How to enhance economic connectivity in order to make Euro-Asian inland transport links (EATL) operational and commercially more attractive? These were the key questions discussed in the virtual consultations held by UNECE and the OSCE on 26 November.
The event brought together over 140 delegates from more than 30 countries across the Euro-Asian region engaged in transport corridor management. Representatives of Ministries of transport, trade, customs and border management authorities, infrastructure managers, operators and private sector practitioners managing freight flows, independent corridor management experts, researchers, and academia also attended.
Based on the findings of the Euro-Asian Transport Links project Phase III Report, participants shared information on existing inter-governmental and public-private sector stakeholder co-ordination mechanisms in the region and discussed options for expanding and strengthening them.
Vuk Žugić, Co-ordinator of OSCE Economic and Environmental Activities, emphasized the significance of the “Euro-Asian Transport Links project” for the economic connectivity and social stability of the region. “For its operationalization, not only technical know-how but also political will and co-operation is required,” said Žugić.

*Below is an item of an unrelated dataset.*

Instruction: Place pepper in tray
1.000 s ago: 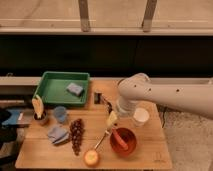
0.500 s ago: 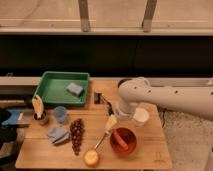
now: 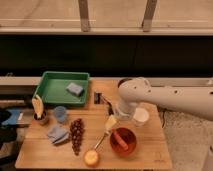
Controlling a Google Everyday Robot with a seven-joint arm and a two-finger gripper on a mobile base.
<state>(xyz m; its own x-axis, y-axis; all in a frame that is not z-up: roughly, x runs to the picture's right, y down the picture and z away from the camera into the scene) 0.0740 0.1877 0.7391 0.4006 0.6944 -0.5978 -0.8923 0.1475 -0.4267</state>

Žugić said that the OSCE remains committed to facilitate meaningful and inclusive dialogue, especially in improving the co-ordination and effectiveness of national and international efforts in addressing the remaining challenges for more effective Euro-Asian inland transport connectivity. “The Euro-Asian Transport Links corridors can play an instrumental role in improving the conditions for trade, leading ultimately to socioeconomic development and strengthening peace, security and stability in the region,” he said.
Yuwei Li, Director of UNECE’s Sustainable Transport Division stressed that: “UNECE`s EATL Project, launched in 2002, has contributed significantly towards making Euro-Asian inland transport a reality.”
Among others, the project has led to the identification of nine rail and nine road links, 17 water transport links, 52 inland river ports and 70 maritime ports. Over 300 infrastructure investment projects with a total cost of US$215 billion have been identified for prioritization. “While significant progress has been made in recent years, more action is needed to make the Euro-Asian inland transport networks truly operational and economically thriving,” said Li.
This event is part of a series of events co-organized by UNECE in the framework of EATL, and the Office of the Co-ordinator of OSCE Economic and Environmental Activities. The OSCE has been providing political and practical support to UNECE’s Euro-Asian Transport Links project since 2006.